Ces traits posés, et elle s’est chargée elle-même de les montrer au lecteur, nous aurons vite achevé de faire connaître Mme Lewald. Elle publie sans nom d’auteur un roman, Clémentine, dont le succès l’encourage à découvrir son nom. Sa vie, à partir de ce moment, est toute remplie par le travail. Admirée à Kœnigsberg, accueillie dans ses passages à Berlin avec une faveur de plus en plus marquée par le monde des beaux esprits, elle continue sa route, délivrée désormais des empêchemens qui l’avaient arrêtée au début. On la laissa libre d’organiser son existence à sa guise. Aussitôt qu’elle crut pouvoir se suffire à elle-même, elle quitta Kœnigsberg et vint s’établir à Berlin. Les commencemens furent pénibles. La faveur du monde ne suffit pas ; Fanny avait l’indépendance, mais aussi la solitude. Elle eut un moment de découragement profond et d’anxiété. Ce ne fut qu’une faiblesse passagère dont elle se releva bien vite. « Je voulais, dit-elle, être en harmonie avec moi-même, et ne. rien enseigner que ma vie ne pût justifier. »
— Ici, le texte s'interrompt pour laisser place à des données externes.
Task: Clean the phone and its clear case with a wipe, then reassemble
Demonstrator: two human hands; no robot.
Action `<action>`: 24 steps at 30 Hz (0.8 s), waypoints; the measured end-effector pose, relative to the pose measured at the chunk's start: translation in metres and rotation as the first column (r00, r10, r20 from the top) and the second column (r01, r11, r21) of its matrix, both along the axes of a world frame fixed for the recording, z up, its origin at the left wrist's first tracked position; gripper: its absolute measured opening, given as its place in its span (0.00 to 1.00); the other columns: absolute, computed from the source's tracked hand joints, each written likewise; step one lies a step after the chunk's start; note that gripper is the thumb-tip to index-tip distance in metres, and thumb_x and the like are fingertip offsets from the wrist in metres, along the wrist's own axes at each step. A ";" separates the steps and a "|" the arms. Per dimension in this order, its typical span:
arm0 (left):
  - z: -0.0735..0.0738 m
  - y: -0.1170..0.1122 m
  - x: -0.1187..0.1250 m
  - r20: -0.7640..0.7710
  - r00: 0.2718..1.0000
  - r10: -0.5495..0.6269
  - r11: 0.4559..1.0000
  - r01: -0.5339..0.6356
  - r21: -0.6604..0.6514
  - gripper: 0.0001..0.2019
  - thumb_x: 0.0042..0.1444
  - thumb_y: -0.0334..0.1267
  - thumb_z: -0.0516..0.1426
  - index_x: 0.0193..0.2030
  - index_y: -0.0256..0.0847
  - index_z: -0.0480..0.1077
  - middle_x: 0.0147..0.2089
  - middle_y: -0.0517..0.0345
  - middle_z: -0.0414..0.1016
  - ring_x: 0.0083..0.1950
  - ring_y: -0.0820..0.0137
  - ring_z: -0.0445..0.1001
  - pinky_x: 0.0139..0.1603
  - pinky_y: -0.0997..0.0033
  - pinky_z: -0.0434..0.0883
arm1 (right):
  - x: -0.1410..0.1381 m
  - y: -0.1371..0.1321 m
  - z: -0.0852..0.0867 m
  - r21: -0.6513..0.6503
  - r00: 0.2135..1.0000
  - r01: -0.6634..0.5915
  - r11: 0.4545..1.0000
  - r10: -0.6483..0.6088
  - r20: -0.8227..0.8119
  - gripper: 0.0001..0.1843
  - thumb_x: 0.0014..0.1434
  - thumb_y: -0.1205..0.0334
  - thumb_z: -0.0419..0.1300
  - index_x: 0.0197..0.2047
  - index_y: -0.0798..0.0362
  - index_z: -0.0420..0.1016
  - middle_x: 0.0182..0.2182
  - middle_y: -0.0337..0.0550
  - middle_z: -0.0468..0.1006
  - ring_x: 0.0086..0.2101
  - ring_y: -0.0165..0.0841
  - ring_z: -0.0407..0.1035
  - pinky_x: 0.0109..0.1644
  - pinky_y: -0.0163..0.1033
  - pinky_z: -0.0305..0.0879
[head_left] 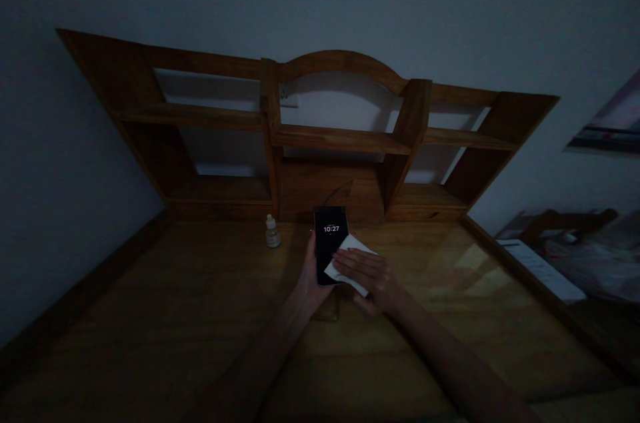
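A dark smartphone (330, 246) with a lit clock reading 10:27 is held upright over the desk. My left hand (311, 276) grips it along its left side and lower back, with most of the fingers hidden behind it. My right hand (367, 274) presses a folded white tissue (356, 244) against the lower right of the screen, its fingers lying over the tissue. To the left of the phone a small clear bottle (273, 234) with a white cap stands on the desk. A small flat object, too dim to name, lies beneath my hands.
The wooden desk (200, 316) has a raised rim on its sides and a wooden shelf unit (340, 139) along the back. A wall socket (289, 96) shows through the shelf. Beyond the right rim lie white papers (543, 269) and a plastic bag (595, 266).
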State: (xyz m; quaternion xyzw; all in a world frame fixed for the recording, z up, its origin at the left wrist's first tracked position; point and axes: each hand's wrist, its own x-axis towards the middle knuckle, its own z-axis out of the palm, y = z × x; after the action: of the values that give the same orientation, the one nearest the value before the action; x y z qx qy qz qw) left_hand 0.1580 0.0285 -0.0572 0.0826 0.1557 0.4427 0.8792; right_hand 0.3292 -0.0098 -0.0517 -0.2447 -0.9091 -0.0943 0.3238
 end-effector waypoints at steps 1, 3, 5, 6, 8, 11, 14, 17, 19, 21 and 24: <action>0.001 -0.001 0.000 -0.021 0.999 0.024 1.000 -0.024 -0.010 0.23 0.64 0.54 0.54 0.44 0.32 0.76 0.40 0.47 0.80 0.37 0.66 0.78 0.42 0.68 0.75 | 0.000 0.000 0.000 -0.003 1.000 0.031 1.000 -0.031 0.002 0.34 0.62 0.61 0.53 0.71 0.54 0.56 0.63 0.51 0.69 0.63 0.40 0.62 0.64 0.53 0.65; 0.003 -0.002 0.001 -0.031 0.998 0.053 0.998 -0.053 -0.023 0.22 0.64 0.53 0.55 0.43 0.33 0.76 0.41 0.49 0.80 0.39 0.66 0.78 0.45 0.67 0.74 | -0.001 0.000 0.002 -0.014 0.994 0.110 0.994 -0.110 0.011 0.35 0.62 0.63 0.53 0.72 0.53 0.54 0.64 0.50 0.67 0.64 0.40 0.61 0.65 0.54 0.63; 0.006 -0.003 0.003 -0.039 0.997 0.063 0.997 -0.064 -0.030 0.21 0.65 0.52 0.54 0.47 0.34 0.76 0.45 0.49 0.80 0.42 0.66 0.78 0.50 0.67 0.73 | -0.004 0.001 0.004 -0.029 0.979 0.204 0.978 -0.204 0.011 0.36 0.63 0.64 0.52 0.73 0.53 0.50 0.66 0.50 0.64 0.66 0.41 0.57 0.68 0.56 0.58; 0.007 -0.004 0.005 -0.056 0.997 0.059 0.998 -0.060 -0.031 0.22 0.65 0.52 0.53 0.49 0.34 0.76 0.46 0.49 0.80 0.44 0.65 0.78 0.52 0.67 0.72 | -0.005 0.002 0.005 -0.044 0.967 0.256 0.966 -0.256 0.009 0.37 0.64 0.65 0.52 0.74 0.52 0.48 0.68 0.49 0.61 0.67 0.41 0.54 0.69 0.57 0.55; 0.007 -0.006 0.008 -0.112 0.992 0.051 0.998 -0.054 -0.019 0.22 0.64 0.51 0.55 0.53 0.35 0.75 0.48 0.49 0.80 0.48 0.64 0.78 0.55 0.66 0.70 | -0.006 0.004 0.008 -0.086 0.934 0.355 0.931 -0.356 -0.003 0.37 0.65 0.67 0.50 0.75 0.51 0.43 0.70 0.47 0.55 0.69 0.41 0.49 0.71 0.59 0.50; 0.002 -0.010 0.015 -0.164 0.986 0.029 0.999 -0.023 0.040 0.22 0.62 0.51 0.57 0.54 0.35 0.74 0.51 0.49 0.79 0.52 0.63 0.76 0.56 0.68 0.69 | -0.004 0.009 0.011 -0.145 0.878 0.463 0.874 -0.474 -0.057 0.36 0.69 0.66 0.48 0.75 0.47 0.39 0.72 0.43 0.48 0.70 0.42 0.43 0.72 0.60 0.47; -0.005 -0.013 0.020 -0.249 0.968 -0.022 0.998 0.037 0.058 0.23 0.61 0.53 0.58 0.54 0.35 0.75 0.50 0.48 0.79 0.51 0.62 0.77 0.54 0.66 0.71 | -0.001 0.013 0.011 -0.191 0.844 0.501 0.844 -0.525 -0.111 0.34 0.71 0.65 0.45 0.75 0.44 0.35 0.73 0.40 0.44 0.71 0.41 0.40 0.72 0.60 0.47; -0.006 -0.016 0.024 -0.343 0.937 -0.059 0.995 0.083 0.055 0.24 0.60 0.53 0.59 0.53 0.36 0.75 0.50 0.47 0.79 0.52 0.59 0.76 0.53 0.65 0.71 | -0.002 0.015 0.009 -0.214 0.843 0.495 0.842 -0.526 -0.118 0.34 0.72 0.64 0.43 0.76 0.46 0.32 0.74 0.41 0.40 0.71 0.41 0.37 0.73 0.58 0.47; -0.004 -0.018 0.025 -0.366 0.930 -0.041 0.998 0.057 0.032 0.23 0.60 0.52 0.60 0.53 0.36 0.75 0.51 0.46 0.79 0.56 0.58 0.75 0.55 0.65 0.70 | -0.006 0.016 0.007 -0.197 0.859 0.477 0.857 -0.501 -0.100 0.34 0.71 0.65 0.42 0.76 0.47 0.32 0.74 0.41 0.40 0.71 0.41 0.37 0.73 0.59 0.45; -0.001 -0.019 0.026 -0.361 0.933 -0.009 1.000 0.007 -0.006 0.21 0.60 0.50 0.59 0.53 0.36 0.75 0.52 0.46 0.79 0.59 0.58 0.72 0.58 0.64 0.68 | -0.012 0.015 0.006 -0.177 0.884 0.445 0.878 -0.463 -0.070 0.35 0.70 0.67 0.43 0.76 0.47 0.32 0.74 0.41 0.41 0.71 0.40 0.37 0.73 0.60 0.44; 0.001 -0.018 0.025 -0.286 0.957 0.041 0.998 -0.052 -0.033 0.20 0.62 0.47 0.57 0.55 0.36 0.74 0.53 0.46 0.78 0.61 0.58 0.71 0.60 0.63 0.68 | -0.021 0.011 0.005 -0.178 0.914 0.399 0.900 -0.406 -0.002 0.37 0.68 0.68 0.45 0.76 0.50 0.34 0.73 0.44 0.42 0.71 0.40 0.37 0.73 0.59 0.45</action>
State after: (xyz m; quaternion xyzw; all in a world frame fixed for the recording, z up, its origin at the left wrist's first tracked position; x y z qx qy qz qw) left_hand 0.1828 0.0102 -0.0564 0.1244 0.2917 0.4436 0.8383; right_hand 0.3079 0.0008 -0.0469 -0.4561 -0.8371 -0.0746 0.2926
Si fermes qu’elles fussent cependant, les convictions de Mme Lewald manquaient encore d’assises. Il restait quelque chose de vague dans sa pensée et d’indécis dans ses aspirations. Il fallait une théorie pour fixer tout cela et le relier. Un docteur Julius Waldeck, de Kœnigsberg, esprit très clair, à ce qu’assure Mme Lewald, l’entretint un jour de Spinoza. Elle avait entendu parler plus d’une fois de l’homme et du système ; mais elle n’en avait qu’une idée confuse, et elle pria tout simplement le docteur de lui en donner d’un mot la formule. « Tout est Dieu, répondit-il. Maintenant, ajoute-t-elle, j’avais ce qu’il me fallait, l’appui pour toute ma vie, le régulateur -pour toutes mes pensées, toutes mes affections, je me sentais exhortée à cette soumission de l’individu au Tout que personne ne peut atteindre aussi longtemps qu’il voit dans l’homme et son bonheur le véritable objet de la création… » L’Histoire de ma vie s’arrête ici. Revenant sur son passé, Mme Lewald assure qu’elle ne conserve point de regrets. Rien de ce qu’elle laisse en arrière n’aurait pu lui donner le bonheur. Elle l’a trouvé, dit-elle, dans la « maison silencieuse, pleine d’amour et de paix, au foyer chéri. » Elle a épousé en 1854 un littérateur distingué, M. Adolphe Stahr.